Le foto documentano come il suo occhio, completamente aperto, riuscisse a catturare, già da giovanissimo, dei veri spaccati della vita americana nel dopoguerra, spaccati reali, crudi, poetici ed evocativi.

Osservando la sequenza di scatti dedicata al lustrascarpe Mickey, un ragazzino newyorkese che lavorava per mantenere i fratellini, si ha davanti, scatto dopo scatto, una vera storia e l’impressione di guardare un film, ed emerge come il percorso di Kubrick doveva, quasi per forza, sfociare nel cinema.

Seguono gli attimi di vita del pugile Rocky Graziano, il mondo della boxe ispirerà in seguito il primo cortometraggio del regista, che mostra all’obiettivo un lato di sé non ufficiale né conosciuto (capacità di svelamento della realtà che Kubrick ha mantenuto fino alla fine), come le foto con la figlia o nella doccia; e ancora, la vita del circo dietro la quinte, anche in questo caso, poco nota e che può sembrare meno interessante del momento dello spettacolo.
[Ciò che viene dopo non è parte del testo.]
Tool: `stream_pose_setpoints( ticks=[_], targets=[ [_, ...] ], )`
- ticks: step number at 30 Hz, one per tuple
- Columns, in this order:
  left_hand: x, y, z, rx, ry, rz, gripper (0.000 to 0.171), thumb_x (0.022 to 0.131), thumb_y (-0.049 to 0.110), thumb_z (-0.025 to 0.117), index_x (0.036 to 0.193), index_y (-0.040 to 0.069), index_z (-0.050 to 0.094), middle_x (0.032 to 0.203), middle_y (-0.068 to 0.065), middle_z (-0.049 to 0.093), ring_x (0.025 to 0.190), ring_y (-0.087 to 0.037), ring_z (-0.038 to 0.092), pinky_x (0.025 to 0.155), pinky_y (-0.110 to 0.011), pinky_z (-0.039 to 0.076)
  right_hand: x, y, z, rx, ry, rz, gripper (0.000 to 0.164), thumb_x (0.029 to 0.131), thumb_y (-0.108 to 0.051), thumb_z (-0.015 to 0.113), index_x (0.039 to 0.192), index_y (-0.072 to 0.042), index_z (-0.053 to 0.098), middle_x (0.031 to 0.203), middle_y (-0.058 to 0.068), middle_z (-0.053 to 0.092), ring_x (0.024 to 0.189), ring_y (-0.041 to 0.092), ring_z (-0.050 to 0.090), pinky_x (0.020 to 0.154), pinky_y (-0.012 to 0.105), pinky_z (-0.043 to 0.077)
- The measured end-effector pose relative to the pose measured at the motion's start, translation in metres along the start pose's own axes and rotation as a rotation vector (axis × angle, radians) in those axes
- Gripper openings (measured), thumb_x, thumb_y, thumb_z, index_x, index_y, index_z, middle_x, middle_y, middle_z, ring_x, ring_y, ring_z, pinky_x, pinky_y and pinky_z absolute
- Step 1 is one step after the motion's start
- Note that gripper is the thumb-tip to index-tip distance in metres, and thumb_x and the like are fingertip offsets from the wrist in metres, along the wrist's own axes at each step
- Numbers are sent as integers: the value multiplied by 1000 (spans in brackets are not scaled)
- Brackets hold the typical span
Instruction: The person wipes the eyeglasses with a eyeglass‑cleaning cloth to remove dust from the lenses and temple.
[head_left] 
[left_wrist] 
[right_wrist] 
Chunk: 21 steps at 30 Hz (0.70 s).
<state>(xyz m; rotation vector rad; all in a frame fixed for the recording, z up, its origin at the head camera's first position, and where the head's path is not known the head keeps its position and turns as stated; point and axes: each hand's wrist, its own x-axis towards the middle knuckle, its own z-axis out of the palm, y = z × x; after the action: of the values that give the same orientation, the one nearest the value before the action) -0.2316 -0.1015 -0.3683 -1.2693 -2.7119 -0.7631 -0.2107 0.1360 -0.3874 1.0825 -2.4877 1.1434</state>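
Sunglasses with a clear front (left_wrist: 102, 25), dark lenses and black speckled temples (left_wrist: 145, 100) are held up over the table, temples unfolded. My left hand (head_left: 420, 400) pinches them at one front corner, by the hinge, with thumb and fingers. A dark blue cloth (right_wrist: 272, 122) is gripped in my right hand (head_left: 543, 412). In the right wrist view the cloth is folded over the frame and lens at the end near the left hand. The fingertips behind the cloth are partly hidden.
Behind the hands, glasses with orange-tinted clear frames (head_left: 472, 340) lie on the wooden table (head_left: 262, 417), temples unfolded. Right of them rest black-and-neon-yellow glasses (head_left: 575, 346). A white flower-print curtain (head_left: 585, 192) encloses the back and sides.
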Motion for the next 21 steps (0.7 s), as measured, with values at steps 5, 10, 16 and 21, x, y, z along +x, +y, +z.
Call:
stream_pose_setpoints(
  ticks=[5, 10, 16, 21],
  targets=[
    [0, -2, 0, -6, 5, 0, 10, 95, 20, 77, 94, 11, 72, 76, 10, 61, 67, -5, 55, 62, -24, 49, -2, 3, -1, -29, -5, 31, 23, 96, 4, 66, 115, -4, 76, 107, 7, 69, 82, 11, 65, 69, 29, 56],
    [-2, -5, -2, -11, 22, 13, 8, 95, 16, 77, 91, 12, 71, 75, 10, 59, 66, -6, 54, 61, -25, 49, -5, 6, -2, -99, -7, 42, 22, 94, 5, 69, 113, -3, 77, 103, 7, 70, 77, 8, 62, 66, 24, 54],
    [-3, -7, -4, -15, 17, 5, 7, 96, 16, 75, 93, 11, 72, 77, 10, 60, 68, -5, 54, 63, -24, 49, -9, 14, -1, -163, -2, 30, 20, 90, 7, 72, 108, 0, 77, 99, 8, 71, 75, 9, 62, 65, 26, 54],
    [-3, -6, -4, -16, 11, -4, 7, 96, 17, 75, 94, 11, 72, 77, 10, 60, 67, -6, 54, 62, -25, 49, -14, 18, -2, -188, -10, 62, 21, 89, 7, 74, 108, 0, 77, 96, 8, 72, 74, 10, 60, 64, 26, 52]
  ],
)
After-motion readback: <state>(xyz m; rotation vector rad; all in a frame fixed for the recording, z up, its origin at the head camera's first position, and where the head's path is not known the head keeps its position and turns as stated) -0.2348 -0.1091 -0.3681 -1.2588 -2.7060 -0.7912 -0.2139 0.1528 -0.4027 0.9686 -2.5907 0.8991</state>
La mostra non esalta tanto la maniacalità, l’ossessione per la perfezione, la ricerca dell’inquadratura perfetta che hanno reso Kubrik un mostro sacro del cinema, ma la sua capacità di saper cogliere l’attimo e di capire in che modo, quell’attimo, andasse visto attraverso l’obiettivo, essendo, i soggetti fotografati, persone normali o comunque non attori, che non avrebbero avuto la capacità di ripetere una stessa azione o di dare sempre la stessa intensità ad uno sguardo.

Gli scatti sono stati realizzati tra il 1945 e il 1950 e le storie raccontate nelle sue foto vennero pubblicate dal Look magazine che assunse Kubrick all’età di 17 anni.

Sternberg affermò, dopo aver visto Il bacio dell’assassino, che “quando nasce un regista non sempre muore il fotografo”, aggiungiamo che, se il fotografo era geniale, innovativo e invitava alla riflessione altro non poteva fare il regista. Doveroso quindi, anche se forse sin troppo ovvio, ricordare alcuni dei suoi capolavori che, in ogni frame racchiudono un quadro, un dipinto, una foto appunto, come Lolita, Barry Lindon o Arancia Meccanica.

Per chi ama Kubrick, per chi ama la fotografia, la mostra sarà al Chiostro del Bramante di Roma, cornice ideale e suggestiva, fino al 25 novembre.